De imediato, do edifício do hotel, como que por milagre, surgiu um batalhão de empregados, que serviu essas pessoas, que começaram logo a comer. Nós, imagino que algumas escassas centenas de convidados, ali ficámos, a olhar a ceia do senhor presidente e do seu grupo, com os nossos copos na mão, quiçá já vazios, porque ninguém cuidava de nós. Não voltávamos as costas à mesa presidencial, por respeito, pelo que ali ficámos impotentes espetadores do voraz assalto feito às vitualhas pelas autoridades. O nosso apetite, valha a verdade, ia crescendo, na constante visão do grupo oficial bem saciado.
E foi assim que tudo se passou durante mais de meia-hora, durante a qual alguns embaixadores, menos preocupados com as consequência de uma saída “à francesa”, foram abandonando discretamente a cena, a caminho dos seus carros, cansados da deselegância a que eram sujeitos. Os diplomatas mais júniores - e, como é natural, o jovem primeiro-secretário de embaixada representante do poder colonial recém-cessante que eu era - mantiveram-se em jogo.

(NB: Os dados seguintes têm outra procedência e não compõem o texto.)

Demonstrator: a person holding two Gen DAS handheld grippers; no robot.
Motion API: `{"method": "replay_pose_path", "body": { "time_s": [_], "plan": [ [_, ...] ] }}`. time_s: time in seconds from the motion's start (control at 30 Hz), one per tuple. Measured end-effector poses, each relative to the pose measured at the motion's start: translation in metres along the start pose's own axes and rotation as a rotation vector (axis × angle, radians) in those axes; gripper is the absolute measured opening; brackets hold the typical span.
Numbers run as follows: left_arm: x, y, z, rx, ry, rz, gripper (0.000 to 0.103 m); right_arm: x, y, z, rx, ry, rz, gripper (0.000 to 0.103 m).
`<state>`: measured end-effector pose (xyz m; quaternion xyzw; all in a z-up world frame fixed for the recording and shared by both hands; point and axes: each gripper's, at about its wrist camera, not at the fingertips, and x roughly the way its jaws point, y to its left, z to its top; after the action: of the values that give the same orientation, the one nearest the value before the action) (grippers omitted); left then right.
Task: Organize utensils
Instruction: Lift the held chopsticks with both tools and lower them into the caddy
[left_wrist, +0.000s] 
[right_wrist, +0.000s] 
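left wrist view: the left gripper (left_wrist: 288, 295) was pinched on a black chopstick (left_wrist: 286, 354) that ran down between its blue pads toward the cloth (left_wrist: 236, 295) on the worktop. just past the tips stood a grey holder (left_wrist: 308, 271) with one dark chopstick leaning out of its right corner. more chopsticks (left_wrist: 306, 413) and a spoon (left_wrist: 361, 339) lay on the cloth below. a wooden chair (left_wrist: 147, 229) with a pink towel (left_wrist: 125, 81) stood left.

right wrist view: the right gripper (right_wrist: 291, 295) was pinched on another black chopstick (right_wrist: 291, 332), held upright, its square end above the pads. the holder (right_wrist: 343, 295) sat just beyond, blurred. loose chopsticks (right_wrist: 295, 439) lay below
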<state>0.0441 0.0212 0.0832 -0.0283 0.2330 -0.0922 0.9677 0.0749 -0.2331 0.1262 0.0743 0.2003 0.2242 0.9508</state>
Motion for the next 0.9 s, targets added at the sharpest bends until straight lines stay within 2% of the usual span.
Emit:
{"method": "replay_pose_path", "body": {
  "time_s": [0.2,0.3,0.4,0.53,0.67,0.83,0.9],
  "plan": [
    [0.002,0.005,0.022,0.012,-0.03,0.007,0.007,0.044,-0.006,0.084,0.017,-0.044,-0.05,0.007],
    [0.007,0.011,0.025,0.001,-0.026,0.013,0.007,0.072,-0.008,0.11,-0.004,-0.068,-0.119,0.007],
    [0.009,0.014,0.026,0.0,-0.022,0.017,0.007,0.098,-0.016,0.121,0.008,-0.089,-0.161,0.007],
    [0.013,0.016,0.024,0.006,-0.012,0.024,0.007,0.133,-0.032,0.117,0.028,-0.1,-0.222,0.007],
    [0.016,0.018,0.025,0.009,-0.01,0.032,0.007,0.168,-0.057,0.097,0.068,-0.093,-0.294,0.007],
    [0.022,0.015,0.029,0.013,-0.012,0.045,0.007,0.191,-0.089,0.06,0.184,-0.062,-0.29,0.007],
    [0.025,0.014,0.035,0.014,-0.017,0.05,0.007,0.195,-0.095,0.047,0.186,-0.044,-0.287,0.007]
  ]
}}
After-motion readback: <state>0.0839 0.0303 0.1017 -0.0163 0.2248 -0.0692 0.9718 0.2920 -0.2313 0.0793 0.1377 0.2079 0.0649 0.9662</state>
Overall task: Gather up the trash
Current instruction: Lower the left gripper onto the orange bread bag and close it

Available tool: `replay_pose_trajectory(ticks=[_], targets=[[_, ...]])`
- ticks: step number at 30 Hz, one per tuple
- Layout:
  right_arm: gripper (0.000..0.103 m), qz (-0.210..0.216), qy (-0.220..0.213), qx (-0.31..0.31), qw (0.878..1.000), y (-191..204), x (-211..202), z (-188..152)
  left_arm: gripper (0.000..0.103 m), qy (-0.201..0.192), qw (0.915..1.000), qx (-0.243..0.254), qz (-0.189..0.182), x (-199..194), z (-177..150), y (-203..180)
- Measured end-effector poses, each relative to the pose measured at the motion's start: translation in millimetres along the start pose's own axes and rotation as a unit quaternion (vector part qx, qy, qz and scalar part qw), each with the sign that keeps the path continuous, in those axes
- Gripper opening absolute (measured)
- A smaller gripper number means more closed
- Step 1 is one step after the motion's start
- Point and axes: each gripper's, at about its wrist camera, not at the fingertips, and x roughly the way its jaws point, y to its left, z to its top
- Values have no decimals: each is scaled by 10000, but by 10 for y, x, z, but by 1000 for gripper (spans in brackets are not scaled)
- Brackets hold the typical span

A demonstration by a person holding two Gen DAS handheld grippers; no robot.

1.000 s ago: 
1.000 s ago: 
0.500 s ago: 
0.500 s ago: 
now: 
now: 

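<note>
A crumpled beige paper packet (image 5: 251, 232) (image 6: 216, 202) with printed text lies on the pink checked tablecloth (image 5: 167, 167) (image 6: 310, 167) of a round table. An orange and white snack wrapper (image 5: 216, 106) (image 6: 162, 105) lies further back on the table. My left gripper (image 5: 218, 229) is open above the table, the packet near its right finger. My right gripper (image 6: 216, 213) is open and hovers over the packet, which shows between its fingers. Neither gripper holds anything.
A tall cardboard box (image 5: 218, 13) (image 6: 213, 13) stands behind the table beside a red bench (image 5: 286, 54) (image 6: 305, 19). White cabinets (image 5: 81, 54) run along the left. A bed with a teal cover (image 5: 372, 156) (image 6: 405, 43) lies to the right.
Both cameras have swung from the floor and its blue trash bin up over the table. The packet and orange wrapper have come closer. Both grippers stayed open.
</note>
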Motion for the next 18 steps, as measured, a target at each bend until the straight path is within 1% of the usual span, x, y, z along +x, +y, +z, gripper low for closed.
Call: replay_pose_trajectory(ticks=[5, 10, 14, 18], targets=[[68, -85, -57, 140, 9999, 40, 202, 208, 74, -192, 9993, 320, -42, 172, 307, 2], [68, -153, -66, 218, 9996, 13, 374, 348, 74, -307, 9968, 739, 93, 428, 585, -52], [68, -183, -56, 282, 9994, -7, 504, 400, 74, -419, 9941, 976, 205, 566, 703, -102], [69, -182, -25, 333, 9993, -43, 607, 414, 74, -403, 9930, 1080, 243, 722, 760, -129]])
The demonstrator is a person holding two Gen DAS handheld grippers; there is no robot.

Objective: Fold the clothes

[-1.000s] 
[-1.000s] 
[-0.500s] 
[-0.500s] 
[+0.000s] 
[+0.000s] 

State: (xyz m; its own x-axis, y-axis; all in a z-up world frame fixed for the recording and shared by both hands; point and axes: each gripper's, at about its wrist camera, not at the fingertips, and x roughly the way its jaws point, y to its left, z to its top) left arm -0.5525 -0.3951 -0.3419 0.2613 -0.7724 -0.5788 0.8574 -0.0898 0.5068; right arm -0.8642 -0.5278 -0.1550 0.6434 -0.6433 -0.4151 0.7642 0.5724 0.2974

O ágape das autoridades terminou no momento em que o presidente decidiu levantar-se da mesa, com os seus restantes convivas a seguirem-no. Depois de uns instantes com seguranças em correrias, as autoridades abalaram com a prestreza com que tinham chegado, a caminhos dos Mercedes cheios de luzinhas azuis e vermelhas a brilhar que se viam ao fundo.
Finalmente, nós, afinal os convidados para o evento, íamos ter o nosso prémio, embora em modelo de “terminação”, como na lotaria: o tal batalhão de empregados surgiu com pratos e travessas para servir os resistentes que estoicamente tinham aguentado a sessão, diplomatas e pessoal angolano, unidos pela fome. Mas, claro, não tendo direito a mesas e muito menos a cadeiras, contentámo-nos com uma refeição volante, naquele modelo onde se tenta dar garfadas e partir a comida com uma só mão, segurando o prato com a outra, com o copo, em regra, num equilíbrio instável entre dedos sobejantes, na ausência de uma terceira mão com que a natureza, desatenta às das exigências do protocolo, não nos brindou. Mas teve de ser rápido: o recolher obrigatório já vinha a caminho.
Foi assim o meu primeiro 11 de Novembro oficial.